En el trabajo humano el cristiano descubre una pequeña parte de la cruz de Cristo y la acepta con el mismo espíritu de redención, con el cual Cristo ha aceptado su cruz por nosotros. En el trabajo, merced a la luz que penetra dentro de nosotros por la resurrección de Cristo, encontramos siempre un tenue resplandor de la vida nueva, del nuevo bien, casi como un anuncio de los «nuevos cielos y otra tierra nueva» (cfr. 2 Pe 3,13; Ap 21,1) los cuales precisamente mediante la fatiga del trabajo son participados por el hombre y por el mundo. A través del cansancio y jamás sin él. Esto confirma, por una parte, lo indispensable de la cruz en la espiritualidad del trabajo humano; pero, por otra parte, se descubre en esta cruz y fatiga, un bien nuevo que comienza con el mismo trabajo.

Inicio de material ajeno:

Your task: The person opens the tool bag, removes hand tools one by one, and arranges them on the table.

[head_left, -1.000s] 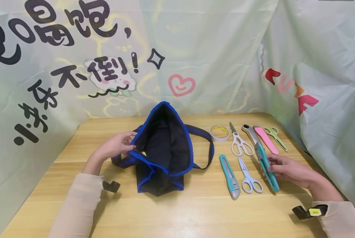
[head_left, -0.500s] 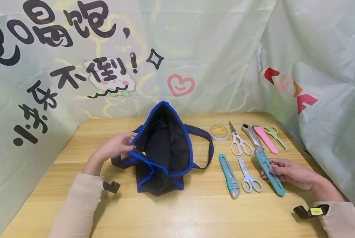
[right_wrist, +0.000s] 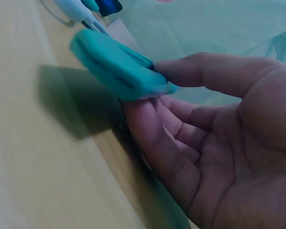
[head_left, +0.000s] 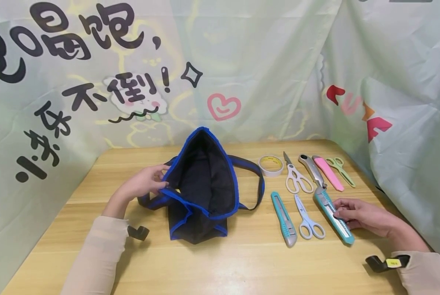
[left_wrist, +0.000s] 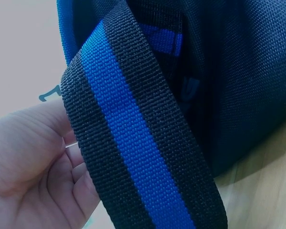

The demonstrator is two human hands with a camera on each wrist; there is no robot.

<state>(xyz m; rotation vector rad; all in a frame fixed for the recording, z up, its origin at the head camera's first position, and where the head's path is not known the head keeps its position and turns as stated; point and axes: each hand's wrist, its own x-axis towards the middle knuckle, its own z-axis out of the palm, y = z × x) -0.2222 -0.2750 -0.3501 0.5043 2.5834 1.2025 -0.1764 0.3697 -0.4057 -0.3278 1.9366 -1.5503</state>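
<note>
A black cloth bag (head_left: pixel 205 184) with blue trim stands open at the middle of the wooden table (head_left: pixel 242 262). My left hand (head_left: pixel 160 181) grips its near rim and the blue-striped strap (left_wrist: pixel 133 133), which runs across my left hand (left_wrist: pixel 62 157) in the left wrist view. To the right, my right hand (head_left: pixel 338 209) pinches a large teal utility knife (head_left: pixel 334 216) between thumb and fingers. The knife lies low over the table, its flat face up. In the right wrist view, the teal knife (right_wrist: pixel 114 64) sits between the thumb and fingertips of my right hand (right_wrist: pixel 155 81).
Tools lie in rows right of the bag: a tape roll (head_left: pixel 271 165), white kitchen scissors (head_left: pixel 296 178), a silver cutter (head_left: pixel 312 168), a pink sheath (head_left: pixel 328 173), green scissors (head_left: pixel 340 170), a small teal cutter (head_left: pixel 284 213), light-blue scissors (head_left: pixel 308 221). Printed cloth walls the back and right.
My right hand has drawn the large teal knife a little toward the front right and turned it from its edge onto its flat side. The left hand and bag have stayed put.
</note>
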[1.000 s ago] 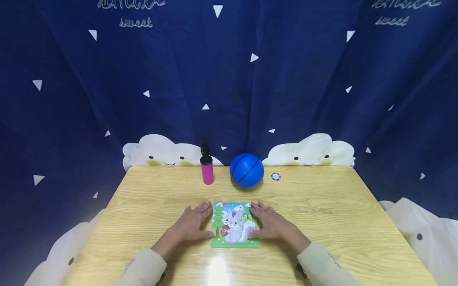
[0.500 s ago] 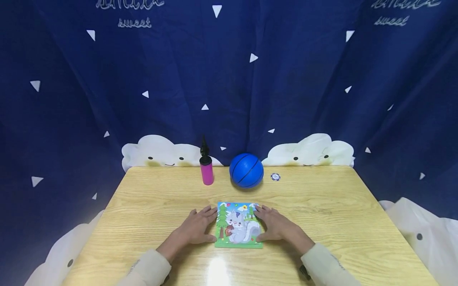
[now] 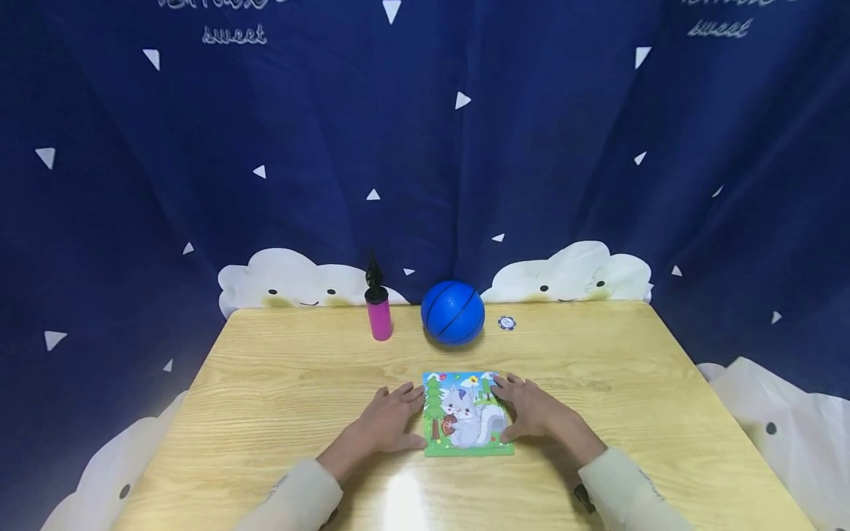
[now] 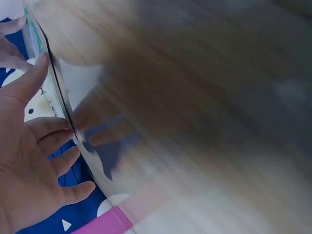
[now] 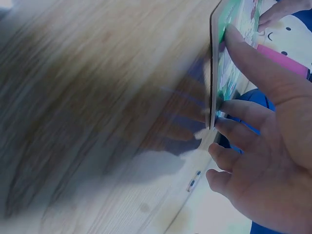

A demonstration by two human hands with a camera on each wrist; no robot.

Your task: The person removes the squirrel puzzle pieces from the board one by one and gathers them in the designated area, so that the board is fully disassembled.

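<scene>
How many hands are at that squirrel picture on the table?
2. The left hand is at the left edge of the squirrel picture; the right hand is at its right edge, thumb over the printed face. Both show clearly; no other hand is visible.

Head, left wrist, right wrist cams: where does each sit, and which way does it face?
Head: on the person's head, facing forward and down over the table to the curtain; the left hand, right hand and both sleeves show.
Left wrist: on that wrist, facing low across the table, image sideways; left hand at image left, part of the right hand top left.
Right wrist: likewise; right hand at image right, part of the left hand top right.
Shared: both wrist views show the squirrel board and pink pump.
</scene>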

(Encíclica Laborem exercens, n. 27)

Trinidad
Sólo desde una profunda fe en Dios, Padre, Hijo y Espíritu Santo, se entienden y cobran sentido todas y cada una de las enseñanzas de Juan Pablo II. A cada una de las tres personas divinas dedicó una encíclica emblemática: Redemptor hominis (1979) habla del Hijo de Dios que se hizo hombre para redimirnos, Dives in misericordia (1980) nos introduce en lo más íntimo de Dios Padre que permanece siempre fiel a pesar de nuestras repetidas infidelidades, y en Dominum et vivificantem (1986) nos ayuda a profundizar en la acción del Espíritu Santo en la vida de la Iglesia y en el mundo. También quiso que la preparación inmediata al gran Jubileo del año 2000 se desarrollase en tres años, de 1997 a 1999, con una estructura «trinitaria», con el primer año centrado en Jesucristo, el siguiente en el Espíritu Santo y por último en Dios Padre, para culminar en el 2000 como año de adoración a la Santísima Trinidad.
La Trinidad santísima se nos presenta como una comunidad de amor: conocer a ese Dios significa sentir la urgencia de que hable al mundo, de que se comunique; y la historia de la salvación no es más que la historia del amor de Dios a la criatura que ha amado y elegido, queriéndola «según el icono del icono» -como se expresa la intuición de los Padres orientales-, es decir, creada a imagen de la Imagen, que es el Hijo, llevada a la comunión perfecta por el santificador, el Espíritu de amor. E incluso cuando el hombre peca, este Dios lo busca y lo ama, para que la relación no se rompa y el amor siga existiendo. Y lo ama en el misterio del Hijo, que se deja matar en la cruz por un mundo que no lo reconoció, pero es resucitado por el Padre, como garantía perenne de que nadie puede matar el amor, porque cualquiera que sea partícipe de ese amor está tocado por la Gloria de Dios.